Siemens Medical Solutions uses CAN and CANopen
In the early 1990s Siemens Medical Solutions, then known as Siemens Medizin-technik, was faced with an ever-growing demand for more functionality combined with an immense market pressure to reduce the cost of medical equipment. It became apparent that in order to reduce costs and still provide the required functionality it would be necessary to make a paradigm shift in the way medical equipment was built. The development engineers at Siemens looked to the automotive industry for guidance. At that time the CAN bus was beginning to make a great impact on the way cars were built. The CAN bus provided a robust and deterministic medium allowing decentralized embedded control components to communicate with each other. The fact that CAN was finding such fertile ground in the automotive industry also meant that CAN technology and components would be available at inexpensive prices. So perhaps CAN could solve the dilemma of providing a communication platform capable of catering for the increased functional complexity while also reducing equipment costs.
The Siemens engineers set to work. Concepts were designed and presented, advantages and disadvantages discussed. Finally it was decided that CAN would form the communication backbone of the next generation computed tomography systems.

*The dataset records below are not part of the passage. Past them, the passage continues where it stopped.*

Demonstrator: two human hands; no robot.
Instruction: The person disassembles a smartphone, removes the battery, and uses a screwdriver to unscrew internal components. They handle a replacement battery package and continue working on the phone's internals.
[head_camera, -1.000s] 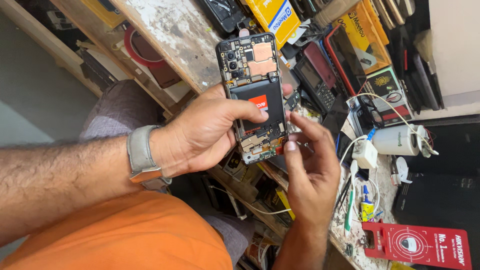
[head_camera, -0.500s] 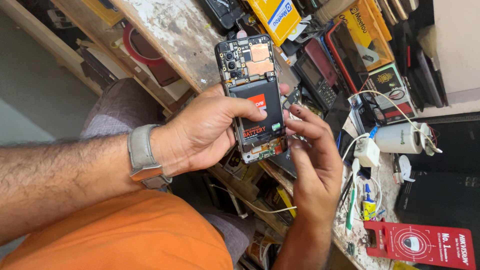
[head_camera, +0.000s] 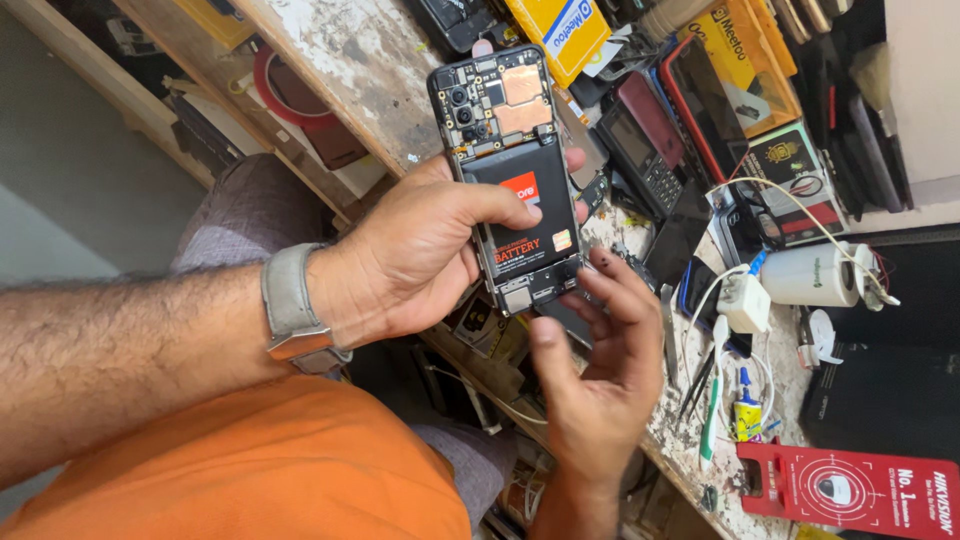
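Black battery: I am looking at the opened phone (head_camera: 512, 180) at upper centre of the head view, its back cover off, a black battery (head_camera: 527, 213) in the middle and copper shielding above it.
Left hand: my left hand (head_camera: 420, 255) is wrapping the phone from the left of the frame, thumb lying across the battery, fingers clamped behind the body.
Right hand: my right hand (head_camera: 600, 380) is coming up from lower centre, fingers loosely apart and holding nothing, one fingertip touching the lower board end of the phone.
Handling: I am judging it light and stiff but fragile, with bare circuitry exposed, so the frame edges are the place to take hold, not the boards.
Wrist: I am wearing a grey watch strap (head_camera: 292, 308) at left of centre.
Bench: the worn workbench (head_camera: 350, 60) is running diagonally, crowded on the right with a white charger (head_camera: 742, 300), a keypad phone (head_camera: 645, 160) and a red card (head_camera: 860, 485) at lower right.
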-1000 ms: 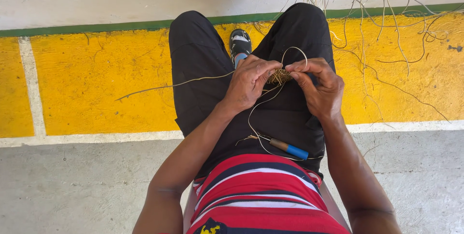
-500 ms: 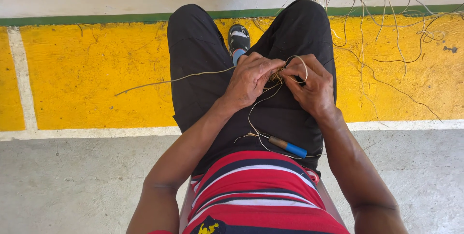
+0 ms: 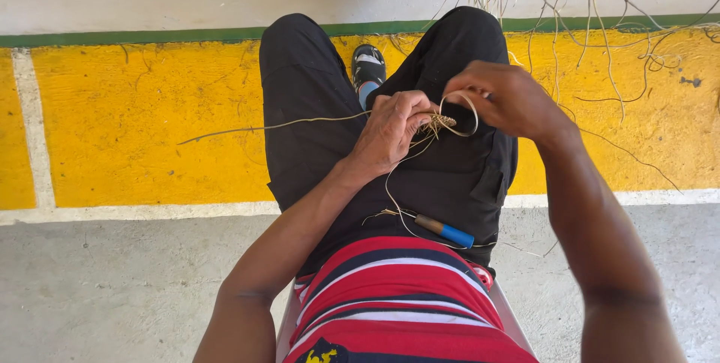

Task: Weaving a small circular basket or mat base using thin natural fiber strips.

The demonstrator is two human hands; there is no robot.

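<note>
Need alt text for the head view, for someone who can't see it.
Seated person's left hand pinches a small woven fibre knot over the lap while the right hand pulls a fibre loop. A blue-handled tool lies on the lap; loose fibres hang beyond.

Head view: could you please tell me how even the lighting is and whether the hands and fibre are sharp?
Head view: soft, even daylight with no hard shadows or glare; left hand and the small woven fibre piece are fairly sharp, right hand slightly soft; the edges bow a little from the wide lens.
</note>
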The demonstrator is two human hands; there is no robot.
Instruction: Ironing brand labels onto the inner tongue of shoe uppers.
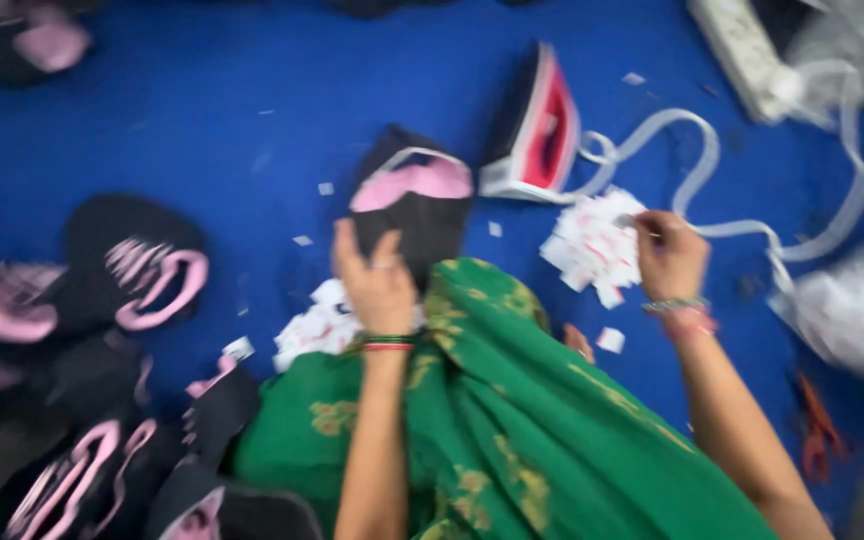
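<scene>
1. The left hand (377, 285) lays spread fingers on a black fabric piece with pink lining (410, 205), lying on the blue cloth surface (202, 110) beyond the green patterned garment (512, 420).
2. The right hand (670, 255) seems to pinch from a heap of small white paper tags (592, 245); blur hides the exact grip.
3. The fabric piece looks soft, light and floppy; its edge seems the best hold.
4. A red-and-white iron (542, 130) stands nearby.

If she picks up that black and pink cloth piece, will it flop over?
Probably yes. The black and pink cloth piece under her left hand looks thin and soft, so it would likely droop. It seems light for its size. Lying flat on the blue floor covering, it should not roll.
</scene>
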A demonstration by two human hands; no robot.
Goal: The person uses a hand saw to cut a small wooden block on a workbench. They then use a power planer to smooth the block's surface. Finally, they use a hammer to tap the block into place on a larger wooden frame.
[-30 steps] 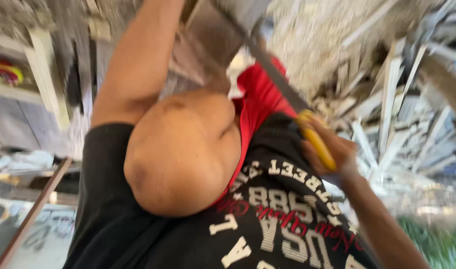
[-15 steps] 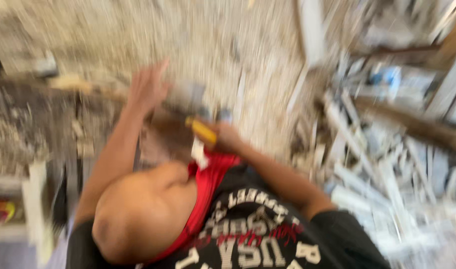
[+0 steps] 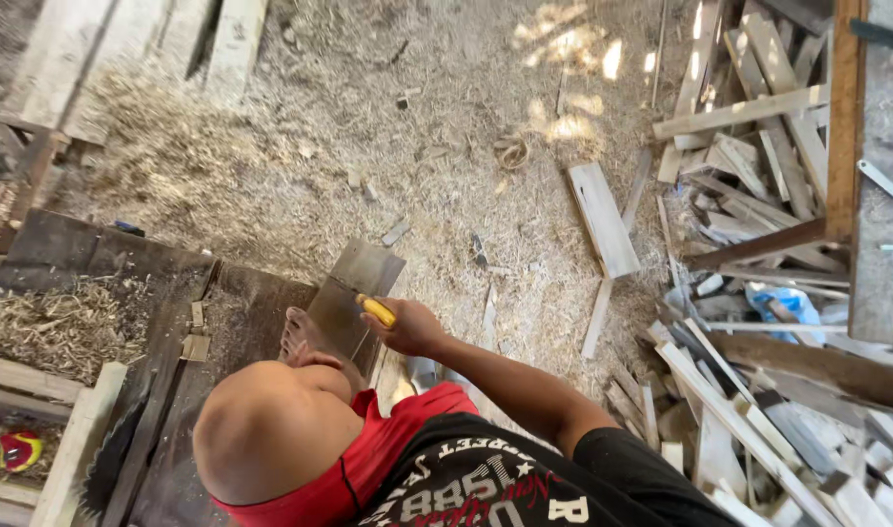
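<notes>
Head view, looking straight down on a person's bare head and black printed shirt with a red collar, seen from above.

Right hand (image 3: 414, 328) stretched forward from the near right, fingers wrapped tight around a yellow-handled tool (image 3: 376, 310) (working end too thin and dark to identify). Tool held over the near edge of a small grey board (image 3: 365, 276), which lies tilted at the far right corner of a dark workbench (image 3: 124, 262).

Left hand (image 3: 298, 339) just left of the tool, laid flat on the same grey board, fingers straight and side by side, not curled around anything; wrist and arm hidden behind the head.

On the left of the bench, a heap of wood shavings (image 3: 61, 327). Beyond the bench, a floor thick with pale sawdust (image 3: 368, 117), dappled with sunlight at the far side. A short pale plank (image 3: 603, 220) lying on the floor, well apart from the hands. On the right, a jumbled pile of timber offcuts (image 3: 749, 410) with a scrap of blue plastic (image 3: 784, 303) among them. At the near left, a small red and yellow object (image 3: 19, 451) inside a wooden frame.
</notes>
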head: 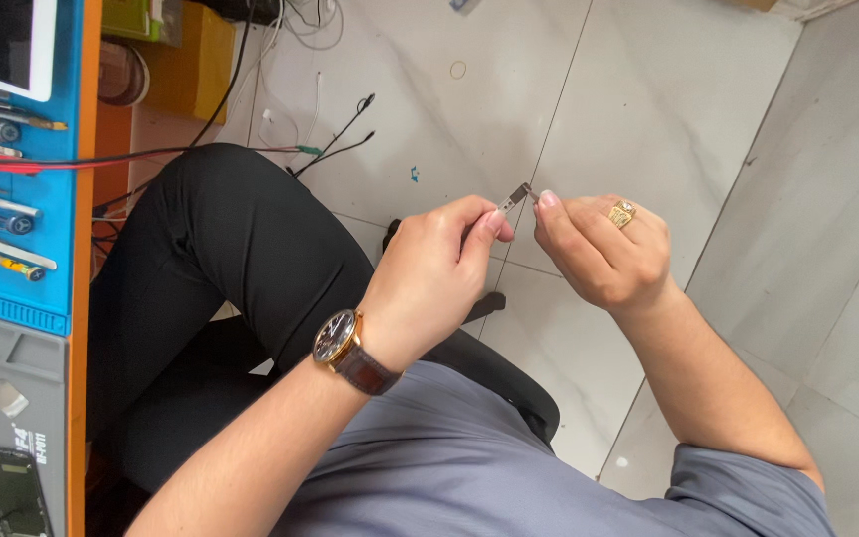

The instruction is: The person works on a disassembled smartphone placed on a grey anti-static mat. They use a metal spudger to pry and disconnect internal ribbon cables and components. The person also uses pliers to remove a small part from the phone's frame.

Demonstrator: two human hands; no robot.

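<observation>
left hand (434, 267): fingers curled, thumb and forefinger pinching one end of a small metal part (515, 195); watch (342, 343) with brown strap on the wrist.
right hand (603, 249): fingers curled in, fingertips closed on the other end of the part; gold ring (621, 213) on one finger.
part: tiny, flat, silvery, held in the air between both hands, above the floor (648, 89); too small to tell what kind.
hands: close together, almost touching at the fingertips, in front of the body.
person: seated, black trousers (221, 259), grey short-sleeved shirt (469, 457); dark chair (509, 378) edge shows under the arm.
floor: pale marbled tiles, thin black wires (345, 129) lying near the knee, a small ring-shaped bit (458, 70) farther off.
bench (80, 298): at the picture's left edge, orange rim, well apart from the hands.
blue mat (22, 209): on the bench, row of screwdrivers and tweezers lying on it.
grey mat (2, 398): beside the blue one, an opened phone (12, 492) on it.
red cable (72, 161): runs across the blue mat toward the knee.
</observation>
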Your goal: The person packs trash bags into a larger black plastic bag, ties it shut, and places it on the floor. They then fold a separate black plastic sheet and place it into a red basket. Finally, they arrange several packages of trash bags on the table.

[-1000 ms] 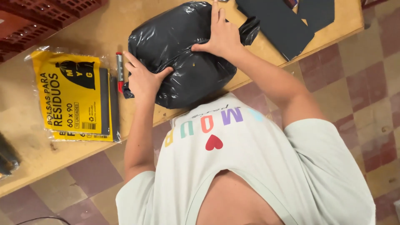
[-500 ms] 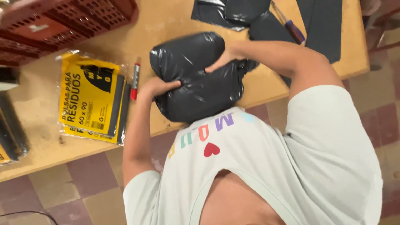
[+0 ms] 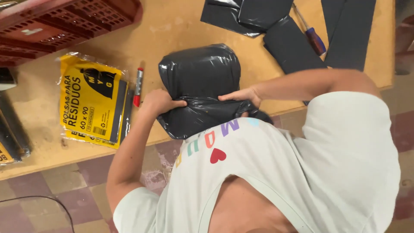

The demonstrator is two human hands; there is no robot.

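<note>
Right now you are pinching the black bag at the table edge: left hand and right hand both closed on its plastic, steadying the bundle against your shirt, beside a red marker.

The wrapped bundle lies at the table's near edge, marker and bag pack beside it leftward, screwdriver toward the far edge.
</note>
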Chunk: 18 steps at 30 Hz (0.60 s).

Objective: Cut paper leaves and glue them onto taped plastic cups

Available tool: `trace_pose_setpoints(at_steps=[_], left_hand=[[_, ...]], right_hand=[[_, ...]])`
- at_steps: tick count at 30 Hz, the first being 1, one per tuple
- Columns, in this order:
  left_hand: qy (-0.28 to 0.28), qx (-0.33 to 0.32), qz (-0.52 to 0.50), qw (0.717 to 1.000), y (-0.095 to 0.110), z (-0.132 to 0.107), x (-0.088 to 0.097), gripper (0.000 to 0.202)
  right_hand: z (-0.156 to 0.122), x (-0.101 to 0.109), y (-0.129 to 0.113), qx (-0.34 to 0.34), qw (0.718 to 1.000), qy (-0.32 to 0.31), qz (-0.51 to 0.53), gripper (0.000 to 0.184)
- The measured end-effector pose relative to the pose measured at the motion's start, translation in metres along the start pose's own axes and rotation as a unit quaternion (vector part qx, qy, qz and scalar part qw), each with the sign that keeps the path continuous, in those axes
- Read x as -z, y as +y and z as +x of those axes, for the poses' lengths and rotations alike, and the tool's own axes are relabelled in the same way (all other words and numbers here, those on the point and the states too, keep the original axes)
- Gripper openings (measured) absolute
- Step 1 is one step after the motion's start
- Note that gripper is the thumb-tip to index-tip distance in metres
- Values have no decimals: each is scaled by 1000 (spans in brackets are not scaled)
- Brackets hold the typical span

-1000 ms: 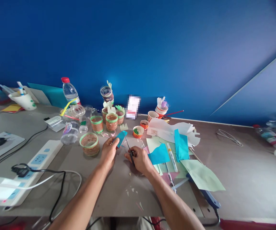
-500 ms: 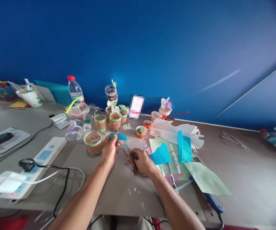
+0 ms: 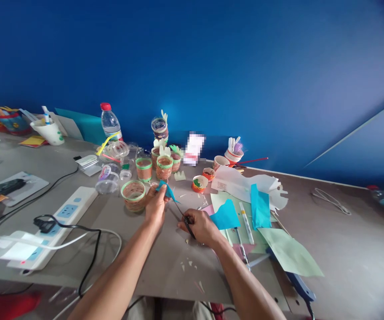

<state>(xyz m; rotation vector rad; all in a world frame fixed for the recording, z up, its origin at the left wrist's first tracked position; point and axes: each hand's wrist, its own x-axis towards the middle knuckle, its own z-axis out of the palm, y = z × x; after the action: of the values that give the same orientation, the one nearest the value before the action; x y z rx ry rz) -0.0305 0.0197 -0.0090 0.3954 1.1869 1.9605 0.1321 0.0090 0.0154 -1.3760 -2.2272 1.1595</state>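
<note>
My left hand (image 3: 156,204) pinches a small piece of blue paper (image 3: 167,190) above the desk, thumb on top. In my right hand (image 3: 200,225) is a pair of scissors (image 3: 187,223), its blades pointing up and left to the edge of that paper. Whether the blades are fully closed I cannot tell. Just left of my left hand stands a wide brown-wrapped cup with a green rim (image 3: 133,196). Larger blue paper pieces, one cut with a curved edge (image 3: 225,215) and one strip (image 3: 260,206), lie right of my right hand.
Behind are smaller wrapped cups (image 3: 164,167), orange paper cups (image 3: 200,183) and a red-capped bottle (image 3: 111,122). A power strip (image 3: 66,215) with cables and a glue gun (image 3: 1,193) lie left. Rightward are a marker (image 3: 246,222), green paper (image 3: 290,250) and a blue-handled tool (image 3: 300,286).
The blue paper has turned in my left hand, its free end now angling down toward the scissors. The whole view has shifted slightly, with things sitting a little further right.
</note>
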Motion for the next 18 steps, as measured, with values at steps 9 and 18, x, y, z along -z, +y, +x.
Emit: trace_pose_setpoints(at_steps=[9, 18], left_hand=[[-16, -8, 27, 999, -1, 2, 3, 38], [-7, 6, 46, 999, 2, -2, 2, 38]], right_hand=[[0, -1, 4, 16, 1000, 1, 1, 17], [2, -1, 1, -1, 999, -6, 34, 18]])
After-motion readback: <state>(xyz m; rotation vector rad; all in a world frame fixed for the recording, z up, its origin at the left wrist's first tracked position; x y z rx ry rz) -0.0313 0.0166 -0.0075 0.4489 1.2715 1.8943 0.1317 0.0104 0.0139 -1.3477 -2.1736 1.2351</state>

Philips Medical Systems uses CANopen medical technology
The combination of complexity and time-to-market requirements of today’s medical equipment can only be met when the development of that equipment is based on a platform. Philips Medical Systems uses product line engineering as strategy to cope with the evolution of all kinds of product line family members. The success of a product line platform is determined by the chosen architecture and the external variability.
In the modern product line platform, the system is dominated by component architecture. Within the development activities for a product line, there is a clear distinction between component developers and system integrators. Component developers concentrate on the functionality and price/performance of a device. They must balance price/performance scalability, synergy between requirements of different systems that can use that component, and economy of scale. System integrators concentrate on the development of systems that supports a medical application domain. They use components as system buildings blocks, and parameterise and control these components to realise their typical application.
Medical systems are composed of components that are connected through interfaces. The interface is an abstract description of the internal functionality of the providing component. There may be several implementations of the same functionality. This is an important way to design for flexibility, and a mean to realise variability. Hence, a good and stable design of interfaces is crucial for allowing flexible configurations. As industrial data communication technology CAN has been used in medical systems for about 10 years, starting with CAL. CAN was chosen because of the features it offers, and its low interface cost price. CAN is used as component interface for non-time-critical commands, and status & event notification.
It is important to offer standardised and harmonised component interfaces and protocols, because then these components can be used in many systems. Standardisation becomes especially relevant to be able to incorporate standardized medical components from other vendors, and for OEM-selling of our own components. For component development CANopen is a logical step forward, since CANopen adds the application profile, the ‘what’ to the component interface, where CAL only defines the ‘how’. CANopen is therefore an enabler for standardization of component interfaces.